Switching P2Y12-receptor inhibitors in patients with coronary artery disease

Rollini F, Franchi F, Angiolillo DJ. Keywords: switching antiplatelet treatment strategies with P2Y12-receptor inhibitors; drug switching; acute coronary syndrom;

ABSTRACT


Dual antiplatelet therapy--the combination of aspirin and a P2Y12-receptor inhibitor--is the cornerstone of treatment of patients with acute coronary syndromes (ACS) and of those undergoing percutaneous coronary intervention.

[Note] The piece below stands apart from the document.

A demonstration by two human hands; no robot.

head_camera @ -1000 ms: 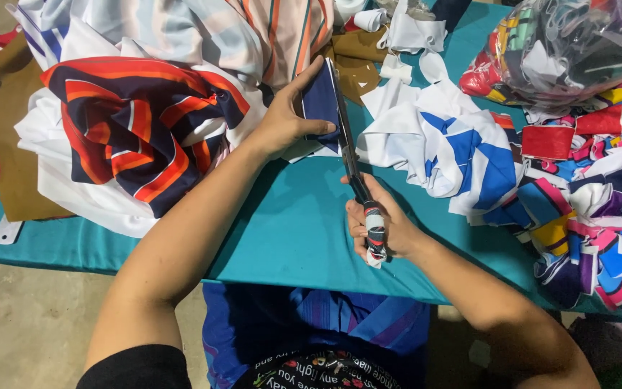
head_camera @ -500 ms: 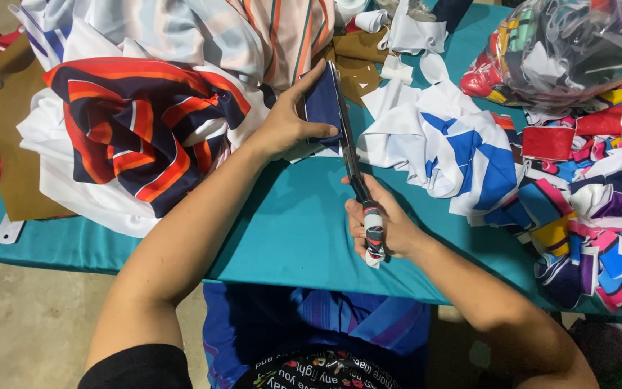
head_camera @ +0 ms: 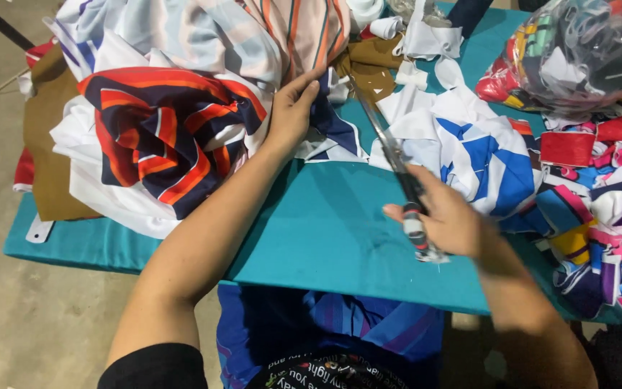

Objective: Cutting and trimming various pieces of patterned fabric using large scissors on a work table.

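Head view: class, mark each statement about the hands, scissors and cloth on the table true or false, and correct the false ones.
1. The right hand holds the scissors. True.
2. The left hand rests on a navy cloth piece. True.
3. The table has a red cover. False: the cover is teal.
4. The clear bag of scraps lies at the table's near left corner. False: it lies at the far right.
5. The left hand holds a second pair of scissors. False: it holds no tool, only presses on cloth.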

Prasugrel and ticagrelor have more prompt, potent, and predictable antiplatelet effects than those of clopidogrel, and result in reduced ischaemic outcomes in patients with ACS, albeit at the expense of an increased risk of bleeding. However, clopidogrel is still very commonly used. Switching between oral P2Y12-inhibiting therapies occurs very frequently in clinical practice for a variety of reasons, which raises the question of which switching approaches are preferable. In 2015, cangrelor (an intravenous P2Y12-receptor inhibitor) was approved for clinical use, which adds to the conundrum of how to switch between intravenous and oral therapies. Differences in the pharmacology of P2Y12-receptor inhibitors, such as their binding sites (competitive or noncompetitive), half-life, and speed of onset and offset of action, are important factors that might lead to drug interactions when switching between agents. In this Review, we provide an overview of the literature on switching antiplatelet treatment strategies with P2Y12-receptor inhibitors, and discuss practical considerations for switching therapies in the acute and chronic phases of disease presentation.